There are many compelling examples of this approach in both static and dynamic forms. As an exampke, see the biking journey map shown here (Figure 2). Instead of simply plotting GPS tracks, it organizes the author’s travel history into a story of movement across cities and landscapes. Insets, distances, and annotations guide the reader through experiences accumulated over time. The map does not just show routes; it communicates a personal relationship with those places

Figure 2: A narrative map of a biking journey across the US. Source: cartoguophy_

Dynamic story maps extend this idea even further. Interactive projects, such as the Dark Skies map, allow users to scroll, click, and explore place through sequence and discovery. The map becomes more like a guided experience here.

Another step toward computable place moves in a different direction. Instead of translating place into narrative overlays, this approach attempts to directly implement explicit conceptual models of place computationally. In other words, rather than adding stories to maps, this approach asks whether the underlying data structures themselves can encode theories of how places are organized and experienced. O’Sullivan specifically points to examples such as Lynch’s image-of-the-city framework (paths, edges, districts, nodes, and landmarks)3 as a set of perceptual elements that could be operationalized in GIS layers. Here, place is modeled not simply as geometry but as a structured configuration of meaningful features, whose combination produces a recognizable urban environment.

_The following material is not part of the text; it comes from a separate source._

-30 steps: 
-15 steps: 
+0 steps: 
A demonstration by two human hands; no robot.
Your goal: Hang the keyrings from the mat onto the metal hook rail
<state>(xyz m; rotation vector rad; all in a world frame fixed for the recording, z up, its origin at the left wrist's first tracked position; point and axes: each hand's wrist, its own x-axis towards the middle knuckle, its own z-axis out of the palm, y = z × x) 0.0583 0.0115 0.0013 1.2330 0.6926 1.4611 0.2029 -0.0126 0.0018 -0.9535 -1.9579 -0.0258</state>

3. Lynch (1960) Image of the City describes a five-year study that reveals what elements in the built structure of a city are important in the popular perception of the city. These building blocks are used to create mental maps that shape how individuals live in, navigate, and draw meaning from their urban environments. A short summary of this work was prepared by Ethan Sundilson as part of the CSISS Classics Series.

Should we think of place and space as completely opposed where place is local, concrete, and particular whereas space is global, abstract, and general? Perhaps the answer to this is not that place is not concrete, grounded, real, lived, etc. It is that space is too. The local and immediate feels more concrete, because it is often visible, right there in front of us. But more remote events are no less real, even if they seem that way. Place cannot be fully computed, only approximated. What GIS can do is not to perfectly capture place, but to provide thoughtful, partial representations that remain sensitive to experience and interpretation.